Ilkley Literature Festival Review

I ‘did’ fifteen events in almost as many days at Ilkley Literature Festival this year. They ranged from chairing an ‘in conversation with’ the mischievous and beguiling Fay Weldon whose stylish satire The Spa Decameron had me chuckling for several days. Poet and children’s writer Kevin Crossley-Hollland kept his young audience enthralled as he talked about his latest book Gatty’s Tale, and nature writer Richard Mabey enthused about the secret lives of beech trees to a packed audience.

Oddly the only event that made me nervous was with Libby Purves; not because she was scary, quite the reverse. She was absolutely lovely with a fund of interesting and funny anecdotes. I think it was because I found myself interviewing The Interviewer whose voice had been part of my life for so many years on Radio 4.

Iain Banks, Blake Morrison, Adam Thorpe and John Julius Norwich were all fascinating , as were Virginia Nicholson and Rupert Christiansen, and rarely have I heard an audience laugh quite so much as when I chaired Dom Joly and John O’Farrell.

But two of my favourite events were my conversation with Sue Townsend whose funniness and political engagement and passion were a beacon of inspiration, and then the dramatic magic created by actor Joe Williams and his trio of young players in their re-creation of the world and writings of eighteenth century freed slave and abolitionist Olaudah Equinao. Pure sorcery.

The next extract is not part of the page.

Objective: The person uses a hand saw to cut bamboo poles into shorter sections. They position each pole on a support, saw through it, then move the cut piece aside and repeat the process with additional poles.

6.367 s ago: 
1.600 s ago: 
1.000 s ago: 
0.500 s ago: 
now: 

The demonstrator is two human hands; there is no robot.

Peter James: crime novelist and all-round good guy

I’m going to write about my Ilkley Literature Festival experiences at more length later in the week, but I need to say something about Peter James the crime novelist, with whom I did an event last Tuesday, and whom I interviewed for the second show of the James Nash Podcast earlier today. We hit it off immediately at Ilkley (I had interviewed him for Northern Exposure on the telephone a month or so ago) and started chatting in the dressing room with the ease of old friends. The event itself was a lovely, friendly hour of the best conversation, with Peter talking about how he had come up with his detective, Roy Grace, and why writing in the crime genre gave him so much pleasure. In the podcast interview Peter James is as charming and insightful as he was before an audience. Check out the podcast on Thursday 18th October, to see what I mean.

Creative Kids

I spent the afternoon at the University of Leeds working with nine Year 10 pupils, and one sixth-former, all from Temple Moor High School. I’m involved with a number of schools, and English PGCE students, as Writer in Residence for the Faculty of Education, where I act as mentor to both pupils and teaching students throughout the year. This was the first writing workshop.

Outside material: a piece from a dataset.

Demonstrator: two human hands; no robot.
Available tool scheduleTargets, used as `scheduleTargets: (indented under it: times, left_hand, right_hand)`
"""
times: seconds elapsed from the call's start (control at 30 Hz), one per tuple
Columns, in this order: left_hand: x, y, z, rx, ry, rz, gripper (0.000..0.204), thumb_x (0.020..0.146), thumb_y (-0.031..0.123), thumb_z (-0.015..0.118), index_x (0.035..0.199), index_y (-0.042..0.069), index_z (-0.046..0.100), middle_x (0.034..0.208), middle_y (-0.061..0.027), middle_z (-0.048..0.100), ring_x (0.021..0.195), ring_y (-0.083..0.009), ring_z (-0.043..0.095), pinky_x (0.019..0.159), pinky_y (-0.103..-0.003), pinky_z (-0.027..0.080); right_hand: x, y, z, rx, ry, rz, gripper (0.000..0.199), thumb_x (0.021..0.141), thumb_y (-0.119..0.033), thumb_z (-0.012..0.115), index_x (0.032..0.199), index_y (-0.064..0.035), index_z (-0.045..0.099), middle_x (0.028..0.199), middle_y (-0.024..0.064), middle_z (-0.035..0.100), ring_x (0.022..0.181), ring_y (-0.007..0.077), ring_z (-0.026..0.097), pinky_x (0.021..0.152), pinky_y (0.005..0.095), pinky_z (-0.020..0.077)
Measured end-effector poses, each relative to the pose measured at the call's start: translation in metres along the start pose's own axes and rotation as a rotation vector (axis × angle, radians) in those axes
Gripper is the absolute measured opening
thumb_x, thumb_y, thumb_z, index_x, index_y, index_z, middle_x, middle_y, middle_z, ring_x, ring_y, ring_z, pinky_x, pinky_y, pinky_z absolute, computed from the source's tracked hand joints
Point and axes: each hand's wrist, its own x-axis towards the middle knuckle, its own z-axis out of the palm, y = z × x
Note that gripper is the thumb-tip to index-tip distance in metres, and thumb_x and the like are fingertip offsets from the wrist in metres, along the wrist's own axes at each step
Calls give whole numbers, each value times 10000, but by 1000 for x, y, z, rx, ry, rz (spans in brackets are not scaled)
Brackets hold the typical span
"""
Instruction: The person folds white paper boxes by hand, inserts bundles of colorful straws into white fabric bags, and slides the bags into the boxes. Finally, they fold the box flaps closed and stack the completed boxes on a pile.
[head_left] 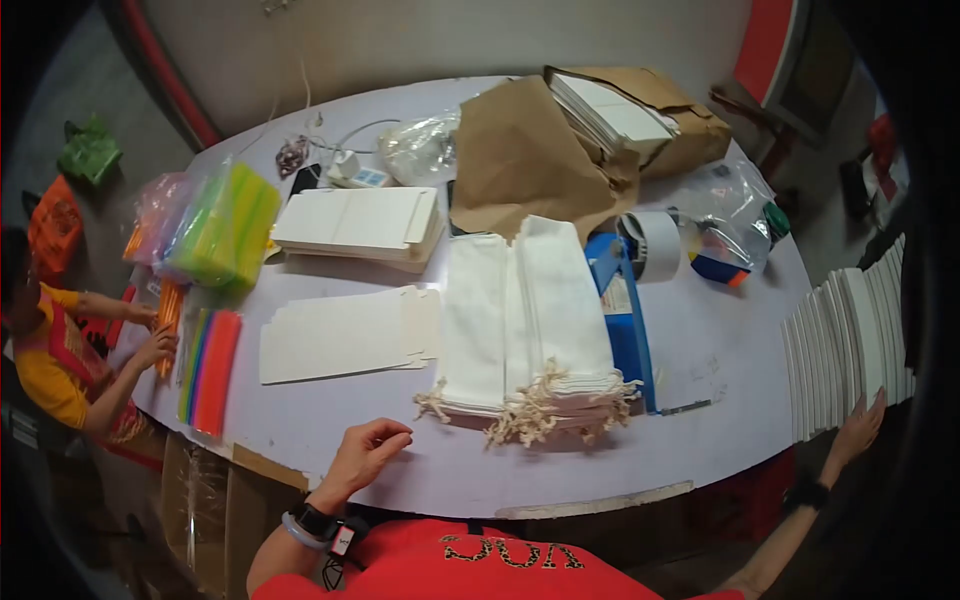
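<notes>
Keeping edges aligned is advised: the white stack [848,335], at three o'clock, is touched by the right hand [857,428], grip indeterminable; the left hand [368,456], seven o'clock, is held half-open, empty.

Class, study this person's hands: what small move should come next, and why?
Perhaps the right hand should pinch the nearest part of the white stack: it is right at the stack's near edge, while the left hand holds nothing visible.

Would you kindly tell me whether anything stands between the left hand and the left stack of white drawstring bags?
Nothing visible does: only pale tabletop shows between the left hand and the left stack of white drawstring bags.
</notes>
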Motion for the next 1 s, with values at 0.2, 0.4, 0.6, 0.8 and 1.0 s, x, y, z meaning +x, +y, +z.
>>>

The young people produced knock-out poetry of high quality; they were shy to start off with (who wouldn’t be, with a large, bald man asking them to play slightly eccentric word games) but they gained confidence quickly, and suddenly it all took off and everyone produced something of which they were proud, and which also surprised them.

The teaching staff also had a go, writing alongside the young people making it a very special workshop, full of fun and creativity.

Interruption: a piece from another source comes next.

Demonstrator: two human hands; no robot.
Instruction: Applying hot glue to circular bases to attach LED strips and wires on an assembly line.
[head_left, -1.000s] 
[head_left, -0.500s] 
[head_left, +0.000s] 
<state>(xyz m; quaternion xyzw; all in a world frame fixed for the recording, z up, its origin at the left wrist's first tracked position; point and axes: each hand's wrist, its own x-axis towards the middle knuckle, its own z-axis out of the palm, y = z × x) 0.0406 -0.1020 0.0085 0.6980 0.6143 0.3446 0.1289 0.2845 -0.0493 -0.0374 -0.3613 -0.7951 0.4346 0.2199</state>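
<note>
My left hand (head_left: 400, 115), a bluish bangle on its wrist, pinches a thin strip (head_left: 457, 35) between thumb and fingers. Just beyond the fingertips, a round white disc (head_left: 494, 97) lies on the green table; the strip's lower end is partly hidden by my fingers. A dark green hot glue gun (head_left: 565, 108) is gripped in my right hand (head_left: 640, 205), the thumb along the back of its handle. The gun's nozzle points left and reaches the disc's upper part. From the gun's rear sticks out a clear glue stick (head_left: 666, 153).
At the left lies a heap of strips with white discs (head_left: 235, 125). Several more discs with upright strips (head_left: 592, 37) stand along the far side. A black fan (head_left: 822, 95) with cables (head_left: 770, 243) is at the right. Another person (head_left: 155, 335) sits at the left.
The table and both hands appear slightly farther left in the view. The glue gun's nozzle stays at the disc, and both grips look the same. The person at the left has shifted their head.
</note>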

Peter Robinson - Crime Writer

Sometimes you meet favourite writers and they disappoint; their real personalities don’t match up to the charm and intelligence of their writing. This has not been my experience in the last week.

Last Thursday I introduced the crime writer Peter Robinson to a packed audience at Leeds City Art Gallery, sparkling in its new incarnation, with freshly hung pictures and the Tiled Hall completely resplendent. Peter Robinson, though now living in Canada, was born and brought up in Leeds before going to the university to study English. He was utterly charming, talking fascinatingly about his Inspector Banks books, and the settings in North Yorkshire and Leeds, before reading the chilling opening to his latest novel Friend of the Devil, and taking questions from the floor.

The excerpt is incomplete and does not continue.